> **PROBLEM TO SOLVE**: The data should be written out in full, exactly as it stands, and the pictures dropped.
= = = = =
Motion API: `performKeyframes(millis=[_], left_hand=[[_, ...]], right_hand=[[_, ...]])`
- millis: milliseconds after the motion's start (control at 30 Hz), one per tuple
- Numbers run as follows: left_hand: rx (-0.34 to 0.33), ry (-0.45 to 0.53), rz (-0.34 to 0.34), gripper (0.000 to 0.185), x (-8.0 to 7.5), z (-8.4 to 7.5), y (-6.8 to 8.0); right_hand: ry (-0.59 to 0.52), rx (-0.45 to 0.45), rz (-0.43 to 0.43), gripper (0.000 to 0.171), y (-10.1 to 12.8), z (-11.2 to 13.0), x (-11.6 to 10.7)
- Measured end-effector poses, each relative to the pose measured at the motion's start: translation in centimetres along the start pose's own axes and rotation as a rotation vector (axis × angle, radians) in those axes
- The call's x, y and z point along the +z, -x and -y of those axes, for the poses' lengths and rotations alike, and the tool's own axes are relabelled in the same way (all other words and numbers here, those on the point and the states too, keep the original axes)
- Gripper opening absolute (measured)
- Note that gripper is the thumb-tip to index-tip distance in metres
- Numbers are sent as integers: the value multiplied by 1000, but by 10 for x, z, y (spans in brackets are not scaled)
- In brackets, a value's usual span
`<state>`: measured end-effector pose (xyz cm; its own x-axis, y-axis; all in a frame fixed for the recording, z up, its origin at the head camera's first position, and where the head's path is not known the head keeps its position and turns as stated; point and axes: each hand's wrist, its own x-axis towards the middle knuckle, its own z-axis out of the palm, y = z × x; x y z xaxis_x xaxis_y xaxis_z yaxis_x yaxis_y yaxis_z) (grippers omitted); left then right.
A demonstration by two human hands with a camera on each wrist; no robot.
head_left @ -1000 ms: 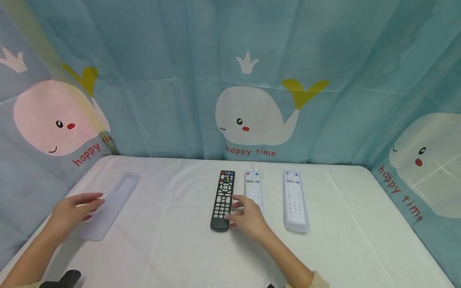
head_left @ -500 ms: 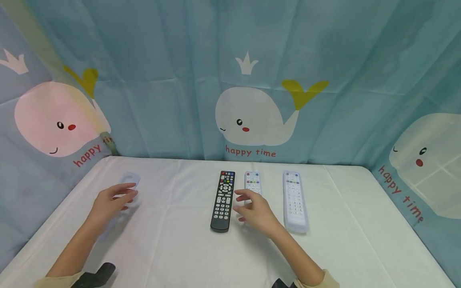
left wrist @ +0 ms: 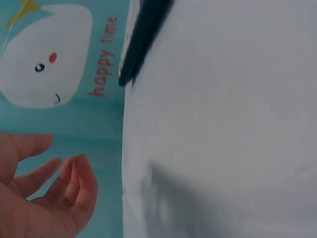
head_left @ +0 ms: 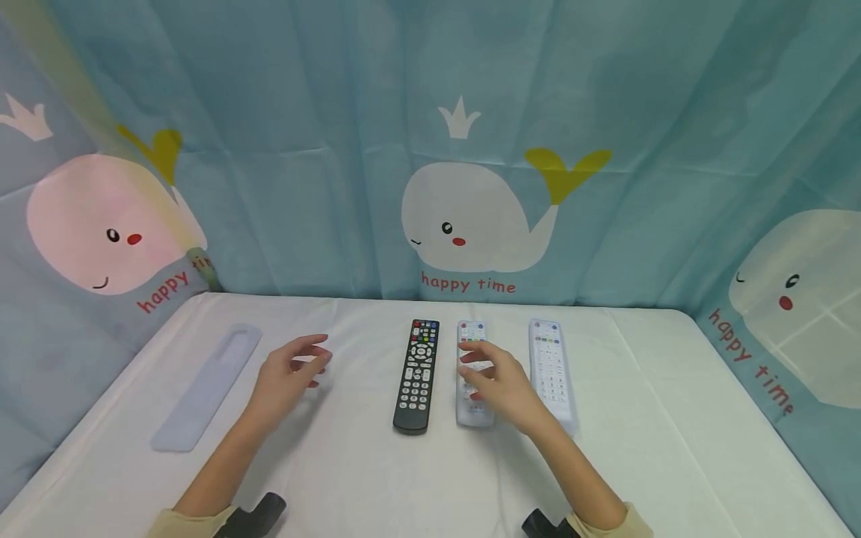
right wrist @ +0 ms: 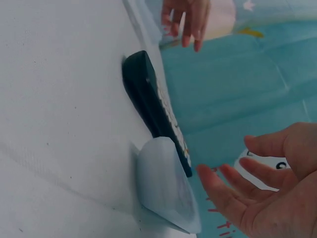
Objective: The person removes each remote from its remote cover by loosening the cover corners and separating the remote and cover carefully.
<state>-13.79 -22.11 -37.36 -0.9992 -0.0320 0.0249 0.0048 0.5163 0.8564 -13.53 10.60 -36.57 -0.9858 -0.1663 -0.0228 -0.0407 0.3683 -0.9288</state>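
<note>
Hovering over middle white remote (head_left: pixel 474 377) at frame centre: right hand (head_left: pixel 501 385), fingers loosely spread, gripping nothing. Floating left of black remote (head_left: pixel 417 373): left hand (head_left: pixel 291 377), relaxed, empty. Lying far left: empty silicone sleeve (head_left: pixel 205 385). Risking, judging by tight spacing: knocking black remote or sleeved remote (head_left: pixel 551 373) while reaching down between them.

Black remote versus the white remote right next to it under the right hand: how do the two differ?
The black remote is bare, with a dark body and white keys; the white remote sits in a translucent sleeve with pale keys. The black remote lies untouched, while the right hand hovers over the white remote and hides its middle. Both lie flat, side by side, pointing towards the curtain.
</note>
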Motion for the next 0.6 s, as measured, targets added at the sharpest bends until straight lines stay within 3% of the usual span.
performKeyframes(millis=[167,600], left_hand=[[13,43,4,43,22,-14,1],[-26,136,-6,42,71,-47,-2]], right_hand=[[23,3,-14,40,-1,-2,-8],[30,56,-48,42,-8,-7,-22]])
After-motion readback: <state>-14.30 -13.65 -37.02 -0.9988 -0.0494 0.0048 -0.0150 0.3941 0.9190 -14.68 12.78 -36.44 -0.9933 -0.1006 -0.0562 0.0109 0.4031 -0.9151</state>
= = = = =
> **EXPECTED OUTPUT**:
Motion API: `performKeyframes(millis=[_], left_hand=[[_, ...]], right_hand=[[_, ...]])`
- millis: milliseconds after the motion's start (control at 30 Hz), one per tuple
- Numbers run as follows: left_hand: rx (-0.34 to 0.33), ry (-0.45 to 0.53), rz (-0.34 to 0.34), gripper (0.000 to 0.185), x (-8.0 to 7.5), z (-8.4 to 7.5), y (-6.8 to 8.0); right_hand: ry (-0.59 to 0.52), rx (-0.45 to 0.45), rz (-0.43 to 0.43), gripper (0.000 to 0.171), y (-10.1 to 12.8), z (-11.2 to 13.0), x (-11.6 to 10.7)
- Measured end-effector poses, each relative to the pose measured at the motion's start: translation in centimetres along the start pose's own axes and rotation as a rotation vector (axis × angle, radians) in those axes
- The call's x, y and z point along the +z, -x and -y of those axes, for the poses' lengths and rotations alike, and the tool's own axes are relabelled in the same way (all other words and numbers here, those on the point and the states too, keep the original axes)
- Gripper opening absolute (measured)
- Note that gripper is the thumb-tip to index-tip distance in metres
- Numbers are sent as integers: the value multiplied by 1000, but by 10 for x, z, y (spans in brackets are not scaled)
- In brackets, a value's usual span
`<state>`: measured end-effector pose (xyz cm; its own x-axis, y-axis; all in a frame fixed for the recording, z up, its origin at the head camera's first position, and where the head's path is not known the head keeps its position and turns as stated; point and axes: each hand's wrist, its own x-axis towards the middle knuckle, its own z-axis out of the palm, y = z × x; x y z xaxis_x xaxis_y xaxis_z yaxis_x yaxis_y yaxis_z) (grippers omitted); left then right.
A demonstration by two human hands with a camera on each wrist; no robot.
head_left @ -1000 ms: 
head_left @ -500 ms: 
left wrist @ +0 ms: 
head_left @ +0 ms: 
right wrist @ +0 ms: 
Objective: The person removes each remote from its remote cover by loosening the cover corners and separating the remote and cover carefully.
<state>-13.79 -22.11 -37.36 -0.9992 -0.0320 0.0249 0.0048 0.5163 0.8564 -13.53 10.60 -36.57 -0.9858 -0.1663 -0.0228 -0.0407 0.3683 -0.9288</state>
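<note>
Hovering over middle white remote (head_left: pixel 474 377) at frame centre: right hand (head_left: pixel 501 385), fingers loosely spread, gripping nothing. Floating left of black remote (head_left: pixel 417 373): left hand (head_left: pixel 291 377), relaxed, empty. Lying far left: empty silicone sleeve (head_left: pixel 205 385). Risking, judging by tight spacing: knocking black remote or sleeved remote (head_left: pixel 551 373) while reaching down between them.

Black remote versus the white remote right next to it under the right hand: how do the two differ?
The black remote is bare, with a dark body and white keys; the white remote sits in a translucent sleeve with pale keys. The black remote lies untouched, while the right hand hovers over the white remote and hides its middle. Both lie flat, side by side, pointing towards the curtain.
</note>
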Motion for the next 0.6 s, as measured, targets added at the sharpest bends until straight lines stay within 3% of the usual span.
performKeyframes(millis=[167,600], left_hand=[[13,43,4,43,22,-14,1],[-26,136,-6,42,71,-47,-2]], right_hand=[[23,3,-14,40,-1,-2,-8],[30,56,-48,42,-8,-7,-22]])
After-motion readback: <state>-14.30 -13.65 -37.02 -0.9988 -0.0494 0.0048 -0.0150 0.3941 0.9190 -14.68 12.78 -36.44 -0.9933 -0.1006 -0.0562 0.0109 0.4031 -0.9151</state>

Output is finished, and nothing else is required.